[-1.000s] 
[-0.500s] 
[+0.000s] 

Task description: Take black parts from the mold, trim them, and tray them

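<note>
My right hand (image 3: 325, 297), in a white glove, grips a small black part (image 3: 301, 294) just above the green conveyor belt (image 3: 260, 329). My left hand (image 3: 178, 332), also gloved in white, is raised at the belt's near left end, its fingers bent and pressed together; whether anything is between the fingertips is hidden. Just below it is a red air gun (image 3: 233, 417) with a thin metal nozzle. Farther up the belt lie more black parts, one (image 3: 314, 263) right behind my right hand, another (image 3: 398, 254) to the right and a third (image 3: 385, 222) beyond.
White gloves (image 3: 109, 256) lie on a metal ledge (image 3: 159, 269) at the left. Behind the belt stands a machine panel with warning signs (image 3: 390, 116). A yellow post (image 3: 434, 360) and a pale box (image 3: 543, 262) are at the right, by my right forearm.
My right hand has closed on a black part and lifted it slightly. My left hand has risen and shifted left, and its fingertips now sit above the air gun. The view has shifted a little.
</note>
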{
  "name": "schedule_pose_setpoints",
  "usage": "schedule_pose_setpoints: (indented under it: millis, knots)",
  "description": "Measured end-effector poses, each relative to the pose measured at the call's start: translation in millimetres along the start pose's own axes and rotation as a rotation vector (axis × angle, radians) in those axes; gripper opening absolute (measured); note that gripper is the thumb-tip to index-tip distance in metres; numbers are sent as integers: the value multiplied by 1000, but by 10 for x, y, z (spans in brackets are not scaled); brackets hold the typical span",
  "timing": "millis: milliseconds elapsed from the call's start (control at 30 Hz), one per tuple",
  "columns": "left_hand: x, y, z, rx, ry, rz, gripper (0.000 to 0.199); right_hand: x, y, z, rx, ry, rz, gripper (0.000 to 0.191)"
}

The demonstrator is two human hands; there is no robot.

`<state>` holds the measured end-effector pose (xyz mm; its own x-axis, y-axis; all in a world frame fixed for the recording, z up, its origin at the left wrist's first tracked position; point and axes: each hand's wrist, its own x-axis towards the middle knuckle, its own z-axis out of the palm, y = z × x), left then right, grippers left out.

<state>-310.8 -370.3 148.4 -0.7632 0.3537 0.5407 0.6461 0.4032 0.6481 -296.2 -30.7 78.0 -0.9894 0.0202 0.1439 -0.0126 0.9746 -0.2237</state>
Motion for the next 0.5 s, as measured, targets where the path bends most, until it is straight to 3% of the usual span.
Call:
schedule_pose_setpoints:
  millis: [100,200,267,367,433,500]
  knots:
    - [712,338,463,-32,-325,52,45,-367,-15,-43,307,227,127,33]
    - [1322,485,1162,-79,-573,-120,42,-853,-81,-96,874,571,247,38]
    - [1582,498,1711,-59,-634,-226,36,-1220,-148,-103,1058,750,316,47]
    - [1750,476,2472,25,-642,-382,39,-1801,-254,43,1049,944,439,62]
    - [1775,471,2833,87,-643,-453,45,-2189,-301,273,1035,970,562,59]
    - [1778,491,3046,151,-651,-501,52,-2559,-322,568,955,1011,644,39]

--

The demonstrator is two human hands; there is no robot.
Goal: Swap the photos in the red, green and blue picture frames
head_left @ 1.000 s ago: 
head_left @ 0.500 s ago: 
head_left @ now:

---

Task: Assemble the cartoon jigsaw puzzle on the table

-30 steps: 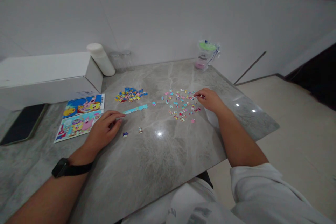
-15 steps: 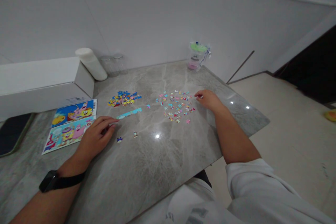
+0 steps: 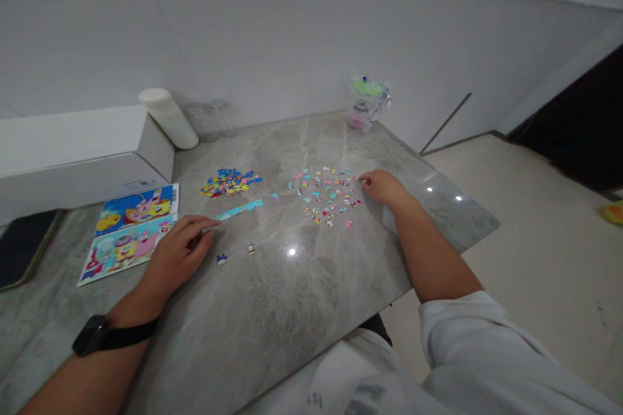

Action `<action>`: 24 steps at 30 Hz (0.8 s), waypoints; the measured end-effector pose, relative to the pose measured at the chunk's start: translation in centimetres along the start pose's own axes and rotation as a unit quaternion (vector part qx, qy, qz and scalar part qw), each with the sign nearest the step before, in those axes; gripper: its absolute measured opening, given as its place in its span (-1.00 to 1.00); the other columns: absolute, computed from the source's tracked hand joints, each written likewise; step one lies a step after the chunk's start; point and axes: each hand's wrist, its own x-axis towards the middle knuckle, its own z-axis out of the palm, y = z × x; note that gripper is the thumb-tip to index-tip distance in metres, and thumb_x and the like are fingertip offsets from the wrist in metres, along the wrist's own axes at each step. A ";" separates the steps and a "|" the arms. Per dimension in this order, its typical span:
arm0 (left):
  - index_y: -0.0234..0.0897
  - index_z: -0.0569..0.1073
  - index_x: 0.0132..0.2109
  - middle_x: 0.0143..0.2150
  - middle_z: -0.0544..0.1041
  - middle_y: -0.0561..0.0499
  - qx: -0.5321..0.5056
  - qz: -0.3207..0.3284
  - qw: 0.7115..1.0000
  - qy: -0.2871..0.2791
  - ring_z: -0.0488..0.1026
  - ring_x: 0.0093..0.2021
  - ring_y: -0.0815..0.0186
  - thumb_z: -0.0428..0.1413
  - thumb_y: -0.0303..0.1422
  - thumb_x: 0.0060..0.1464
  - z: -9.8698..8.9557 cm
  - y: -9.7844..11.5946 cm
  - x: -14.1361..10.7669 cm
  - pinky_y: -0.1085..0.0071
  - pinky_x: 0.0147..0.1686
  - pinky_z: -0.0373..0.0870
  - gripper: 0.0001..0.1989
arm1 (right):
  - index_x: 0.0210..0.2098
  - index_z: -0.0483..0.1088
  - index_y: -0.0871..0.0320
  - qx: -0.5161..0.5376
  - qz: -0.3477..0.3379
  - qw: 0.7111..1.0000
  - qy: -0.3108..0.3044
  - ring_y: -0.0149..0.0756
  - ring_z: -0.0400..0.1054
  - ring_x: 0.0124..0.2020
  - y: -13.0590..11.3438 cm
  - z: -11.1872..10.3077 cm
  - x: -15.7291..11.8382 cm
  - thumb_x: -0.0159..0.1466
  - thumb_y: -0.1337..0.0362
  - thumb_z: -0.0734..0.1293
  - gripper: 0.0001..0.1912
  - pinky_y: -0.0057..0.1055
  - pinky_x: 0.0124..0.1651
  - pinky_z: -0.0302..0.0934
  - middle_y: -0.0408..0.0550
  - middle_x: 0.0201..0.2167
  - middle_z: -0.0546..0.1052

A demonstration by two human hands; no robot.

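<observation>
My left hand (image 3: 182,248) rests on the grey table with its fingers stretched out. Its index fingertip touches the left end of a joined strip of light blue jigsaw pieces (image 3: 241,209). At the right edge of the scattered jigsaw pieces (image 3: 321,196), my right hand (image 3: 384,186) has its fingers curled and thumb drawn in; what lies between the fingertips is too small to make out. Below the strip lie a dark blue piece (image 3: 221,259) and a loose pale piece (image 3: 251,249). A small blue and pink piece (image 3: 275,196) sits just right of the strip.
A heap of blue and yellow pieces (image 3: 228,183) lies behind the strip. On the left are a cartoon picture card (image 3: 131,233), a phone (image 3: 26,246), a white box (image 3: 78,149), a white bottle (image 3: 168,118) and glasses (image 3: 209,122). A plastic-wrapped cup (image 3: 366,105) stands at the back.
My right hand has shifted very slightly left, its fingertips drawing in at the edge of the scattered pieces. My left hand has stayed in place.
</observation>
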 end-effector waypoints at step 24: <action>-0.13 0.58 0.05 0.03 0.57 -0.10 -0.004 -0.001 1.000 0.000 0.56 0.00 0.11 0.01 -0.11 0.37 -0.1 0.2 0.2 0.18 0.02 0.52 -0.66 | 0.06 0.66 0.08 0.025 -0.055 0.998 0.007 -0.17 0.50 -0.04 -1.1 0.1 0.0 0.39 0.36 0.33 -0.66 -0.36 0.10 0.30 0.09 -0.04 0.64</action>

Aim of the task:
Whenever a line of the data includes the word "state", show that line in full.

Reply:
`<state>` holds the measured end-effector pose (xyz mm; its own x-axis, y-axis; all in a world frame fixed for the recording, z up, its origin at the left wrist's first tracked position; point and axes: each hand's wrist, its own x-axis towards the middle knuckle, its own z-axis out of the palm, y = z × x), left then right, grippers left out.
<state>-310.8 -370.3 148.4 -0.7632 0.3537 0.5407 0.6461 0.4032 0.6481 -296.2 -30.7 78.0 -0.9894 0.0202 0.1439 -0.0126 0.9746 -0.2237</state>

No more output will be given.